Astbury Marsden przeprowadziła ankietę wśród około 1,5 tys. menedżerów wyższego szczebla z sektora finansowego w londyńskim City. Pytała o spodziewany wzrost tradycyjnych rocznych premii.
Według uzyskanych odpowiedzi średnia oczekiwana wysokość premii może być wyższa od zeszłorocznej nawet o 21 proc. i wynieść 124,7 tys. funtów. Stanowi to około 60 proc. ich średnich wynagrodzeń. Rok temu oczekiwane premie wyniosły średnio 103 tys. funtów (54 proc. rocznego wynagrodzenia).
„Otoczenie rynkowe w City uległo w ostatnim roku znaczącej poprawie, stąd wyższe oczekiwania finansowe menedżerów” - komentuje Adam Jackson, dyrektor w Astbury Marsden.
Według niego, pomimo presji zarówno ze strony udziałowców jak i opinii publicznej na ograniczanie premii dla menedżerów w firmach z sektora finansowego oraz odgórnego limitu ze strony UE, który ma wejść w życie z początkiem 2015 roku, pracownicy wyższego szczebla uważają, że ich pracodawcy będą skłonni hojnie nagrodzić ich za tegoroczne wyniki.
Propozycje UE zakładają ograniczenie premii w sektorze finansowym do 100 proc. ustalonego wynagrodzenia lub maksymalnie jego dwukrotności za zgodą udziałowców.
Według ankiety, podwyżki rocznej premii spodziewa się 40 proc. badanych, zaś 66 proc. spodziewa się przyznania premii.
Najlepsze perspektywy odnośnie premii oczekiwane są w sektorze private equity.

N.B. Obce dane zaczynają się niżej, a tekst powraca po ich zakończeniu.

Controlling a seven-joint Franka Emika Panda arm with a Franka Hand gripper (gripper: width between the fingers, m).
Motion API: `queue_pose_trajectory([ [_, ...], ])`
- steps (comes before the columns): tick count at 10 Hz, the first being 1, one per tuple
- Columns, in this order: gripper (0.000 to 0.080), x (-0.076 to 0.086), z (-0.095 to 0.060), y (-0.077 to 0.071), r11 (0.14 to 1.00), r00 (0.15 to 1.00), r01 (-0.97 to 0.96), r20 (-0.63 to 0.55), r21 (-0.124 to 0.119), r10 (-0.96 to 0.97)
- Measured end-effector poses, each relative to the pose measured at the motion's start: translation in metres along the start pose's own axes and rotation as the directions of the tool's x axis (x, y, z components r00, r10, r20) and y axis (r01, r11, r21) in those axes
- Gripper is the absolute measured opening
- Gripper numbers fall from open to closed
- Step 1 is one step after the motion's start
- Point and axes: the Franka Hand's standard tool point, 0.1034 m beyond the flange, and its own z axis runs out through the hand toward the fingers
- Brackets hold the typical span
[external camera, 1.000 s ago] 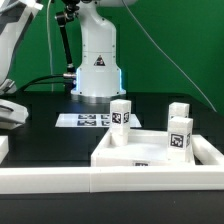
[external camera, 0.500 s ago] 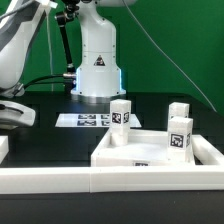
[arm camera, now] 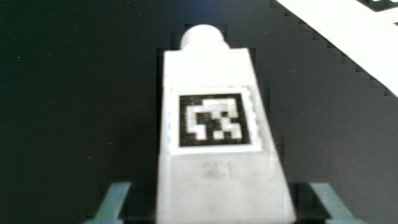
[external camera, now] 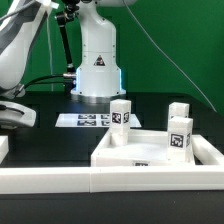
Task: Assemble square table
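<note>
Bright even light; both views low-resolution; wrist view blurred, white surfaces slightly washed out.

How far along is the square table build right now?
Three legs stand upright on the tabletop; whether they are screwed in cannot be told. In hand: the gripper brackets a fourth leg lying on the black table; contact is not clear. Left: lifting that leg and fitting it to the tabletop.

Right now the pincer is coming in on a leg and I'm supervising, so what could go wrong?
1. The pincer straddles only one end of the leg, so the leg could pivot or slip when lifted.
2. The tabletop already has legs standing on it; a careless carry could topple them.
</note>
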Motion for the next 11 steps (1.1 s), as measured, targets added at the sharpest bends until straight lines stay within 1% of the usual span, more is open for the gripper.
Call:
queue_pose_trajectory([
  [1, 0.0288, -0.003, -0.008, -0.007, 1.000, 1.000, 0.015, -0.008, -0.018, -0.015],
  [2, 0.0288, -0.007, -0.018, -0.019, 0.999, 0.999, 0.031, -0.019, -0.039, -0.032],
  [4, 0.0288, -0.018, -0.042, -0.052, 0.998, 0.999, -0.016, -0.049, -0.056, 0.014],
  [5, 0.0288, -0.021, -0.054, -0.065, 0.997, 0.996, -0.049, -0.072, -0.063, 0.044],
  [6, 0.0290, -0.021, -0.063, -0.073, 0.996, 0.994, -0.056, -0.099, -0.075, 0.049],
  [7, 0.0290, -0.019, -0.065, -0.075, 0.995, 0.992, -0.053, -0.119, -0.081, 0.043],
  [10, 0.0290, -0.014, -0.066, -0.072, 0.995, 0.988, -0.054, -0.149, -0.086, 0.041],
  [11, 0.0290, -0.011, -0.070, -0.076, 0.995, 0.982, -0.060, -0.185, -0.084, 0.044],
])
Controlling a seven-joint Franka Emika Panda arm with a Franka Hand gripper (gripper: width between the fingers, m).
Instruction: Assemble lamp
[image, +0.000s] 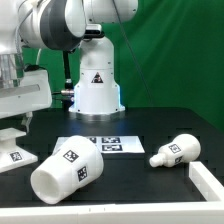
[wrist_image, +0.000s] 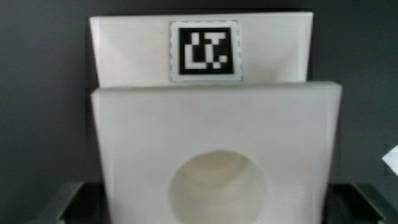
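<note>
much bare table (image: 126, 172) between shade (image: 65, 168) and bulb (image: 172, 152).

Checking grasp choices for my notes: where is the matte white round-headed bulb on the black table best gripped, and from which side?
Probably from straight above, jaws closing across the narrower neck of the matte white round-headed bulb. It lies on its side with nothing touching it, and the neck looks less likely to slip than the rounded head.

On my black worktop (image: 130, 178), seen in the exterior view, the marker board (image: 110, 143) lies flat at the middle. The shade (image: 65, 170) lies on its side at 7 o'clock and the bulb (image: 172, 151) at 4. The base (image: 12, 152), half cropped at 9, seems to rest there.
</note>
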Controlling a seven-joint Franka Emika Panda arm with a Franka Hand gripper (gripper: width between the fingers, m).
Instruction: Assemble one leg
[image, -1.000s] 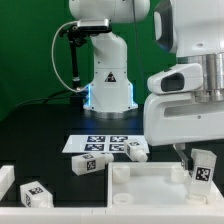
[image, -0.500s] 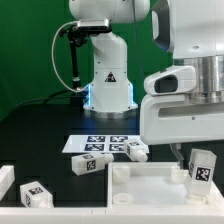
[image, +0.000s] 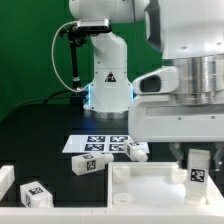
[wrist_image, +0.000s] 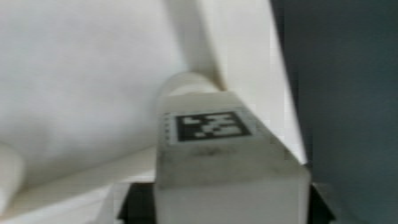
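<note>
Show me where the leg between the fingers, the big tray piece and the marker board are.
leg (wrist_image: 217, 150): wrist view, on its tagged face.
tray piece (image: 150, 172): exterior view, on its far rim.
marker board (image: 100, 141): exterior view, on its middle.

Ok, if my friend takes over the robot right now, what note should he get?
The gripper is shut on the leg, holding it upright at the tray piece's corner on the exterior view's right. A spare leg lies beside the marker board. Done: leg picked up, brought to the tray piece. Left: seat and fix it there; whether it touches yet cannot be told.
</note>
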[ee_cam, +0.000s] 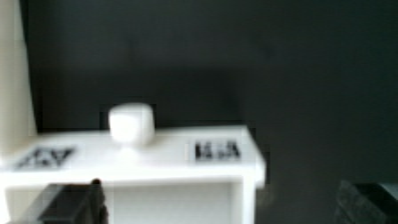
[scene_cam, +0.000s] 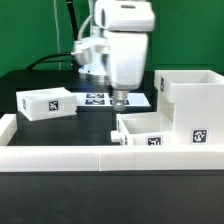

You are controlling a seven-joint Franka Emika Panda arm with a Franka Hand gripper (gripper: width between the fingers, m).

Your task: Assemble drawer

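My claw (scene_cam: 120,98) hangs low over the middle of the black table (scene_cam: 40,75), pointing straight down, its tip just in front of the marker board (scene_cam: 98,98) as the exterior view shows it. In the wrist view my two dark fingers (ee_cam: 71,204) sit far out at opposite sides with a wide gap and nothing held between them, so the claw stands apart and empty. The drawer is in three pieces. The large open case (scene_cam: 196,108) stands on the exterior view's right, one square tag on the face toward the camera. One small box tray (scene_cam: 141,130) sits just beside the case on the exterior view's left of it, open side up, close against the low white wall strip (scene_cam: 80,156) that runs along the near edge; whether tray and case touch I cannot tell. The other box tray (scene_cam: 45,103) lies well apart, on the exterior view's left, tag facing the camera. My claw is between the two trays, nearer the one by the case and behind it, touching neither. The wrist view is blurred: it shows a white tagged surface (ee_cam: 160,165) with a dark tag toward each end and a small rounded white knob (ee_cam: 130,125) standing between the tags, and dark table beyond. I cannot tell from that view which piece this surface belongs to.
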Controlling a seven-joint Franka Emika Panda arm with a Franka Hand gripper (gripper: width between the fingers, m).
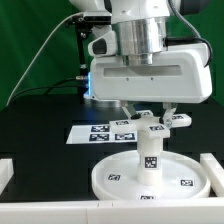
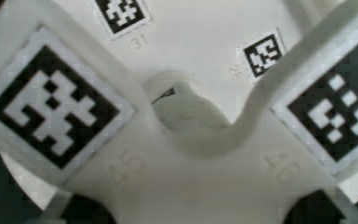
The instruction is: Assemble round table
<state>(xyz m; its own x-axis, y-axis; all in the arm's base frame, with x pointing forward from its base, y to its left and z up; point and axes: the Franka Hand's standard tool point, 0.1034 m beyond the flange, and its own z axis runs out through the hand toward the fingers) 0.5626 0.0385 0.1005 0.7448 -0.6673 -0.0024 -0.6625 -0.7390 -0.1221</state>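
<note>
Item: cross base [image 1: 152, 124], which we are gripping in our hand [image 1: 150, 118] directly above the post [image 1: 149, 152], lining it up for mounting.

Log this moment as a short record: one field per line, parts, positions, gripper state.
round disc: flat on the black table, near the front
post: upright at the disc's centre
cross-shaped base: at the post's top, between the gripper's fingers; seating cannot be told
gripper: shut on the base's arms
marker board: flat on the table behind the disc
wrist view: base fills the frame, tags showing
</note>
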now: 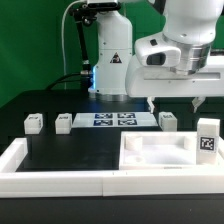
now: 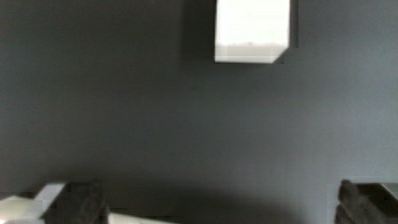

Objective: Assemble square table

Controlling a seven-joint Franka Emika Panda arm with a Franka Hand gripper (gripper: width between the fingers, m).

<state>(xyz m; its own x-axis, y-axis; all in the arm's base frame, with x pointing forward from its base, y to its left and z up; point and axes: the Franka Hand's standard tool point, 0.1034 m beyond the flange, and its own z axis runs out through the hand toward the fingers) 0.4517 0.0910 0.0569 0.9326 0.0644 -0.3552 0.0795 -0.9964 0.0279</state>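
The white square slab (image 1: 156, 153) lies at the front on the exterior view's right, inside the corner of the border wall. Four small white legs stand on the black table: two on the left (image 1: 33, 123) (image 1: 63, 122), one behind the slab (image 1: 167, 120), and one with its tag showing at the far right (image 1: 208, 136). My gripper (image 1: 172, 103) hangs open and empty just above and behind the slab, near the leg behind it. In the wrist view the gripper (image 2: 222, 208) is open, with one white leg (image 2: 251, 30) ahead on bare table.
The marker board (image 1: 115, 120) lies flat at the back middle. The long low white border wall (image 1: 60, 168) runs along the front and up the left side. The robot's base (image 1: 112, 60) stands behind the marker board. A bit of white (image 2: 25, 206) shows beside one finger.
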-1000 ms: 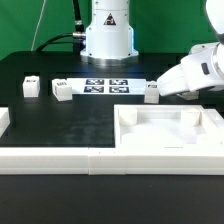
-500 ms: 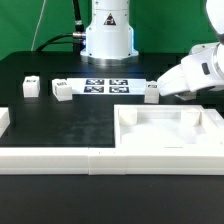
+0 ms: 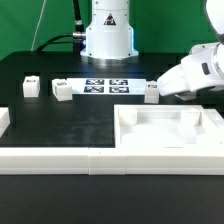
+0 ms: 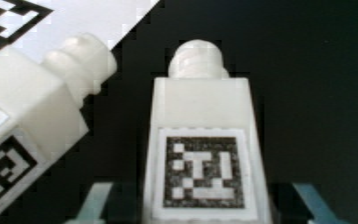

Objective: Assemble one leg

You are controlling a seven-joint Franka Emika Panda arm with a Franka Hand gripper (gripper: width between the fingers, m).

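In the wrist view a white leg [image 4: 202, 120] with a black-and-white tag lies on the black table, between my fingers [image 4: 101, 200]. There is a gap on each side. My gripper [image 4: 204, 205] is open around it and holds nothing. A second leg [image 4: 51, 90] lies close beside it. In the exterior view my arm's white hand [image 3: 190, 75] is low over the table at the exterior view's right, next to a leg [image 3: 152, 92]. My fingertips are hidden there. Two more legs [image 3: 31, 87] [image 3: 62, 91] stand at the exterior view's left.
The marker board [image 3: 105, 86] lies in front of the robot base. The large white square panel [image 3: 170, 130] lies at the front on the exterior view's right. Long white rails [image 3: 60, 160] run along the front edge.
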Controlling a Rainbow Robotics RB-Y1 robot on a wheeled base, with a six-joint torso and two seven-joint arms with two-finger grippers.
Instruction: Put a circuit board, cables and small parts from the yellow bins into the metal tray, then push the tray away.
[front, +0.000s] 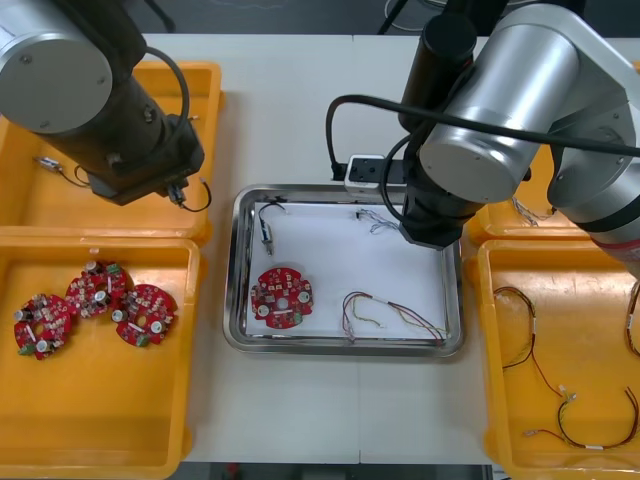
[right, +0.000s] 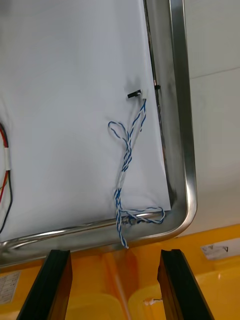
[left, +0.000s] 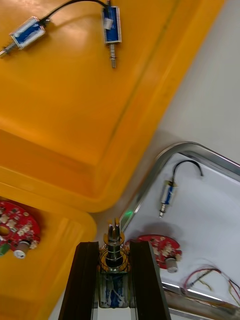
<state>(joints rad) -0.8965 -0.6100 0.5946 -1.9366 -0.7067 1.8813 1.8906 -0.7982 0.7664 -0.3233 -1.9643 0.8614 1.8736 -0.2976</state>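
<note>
Tray (front: 232, 300) in the middle of the counter (front: 300, 100) already holds a board (front: 281, 297) and a red-yellow cable (front: 385, 312). Right pincer (right: 116, 252) hangs spread apart at its far right corner, by the blue-white cable (right: 127, 160). Left pincer (left: 114, 245) is clamped on a small part (left: 114, 231), just off the tray's far left corner. Part's probably light, stiff, slick metal, so grab the body, not the thin lead

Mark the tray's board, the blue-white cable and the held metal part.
board (front: 281, 297), front view, its centre.
blue-white cable (right: 127, 159), right wrist view, its twisted middle.
metal part (left: 114, 247), left wrist view, its gold collar.
</note>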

Menedżerowie oczekują tam średnio premii na poziomie 145,6 tys. funtów, czyli równowartości 115 proc. wynagrodzenia.
Z ankiety wynika także, że pracownicy sektora finansowego nie zawahają się podjąć decyzji o zmianie miejsca pracy, jeśli przyznana premia nie spełni ich oczekiwań. Taką gotowość zadeklarowało 54 proc. ankietowanych, najwięcej w historii przeprowadzania badania.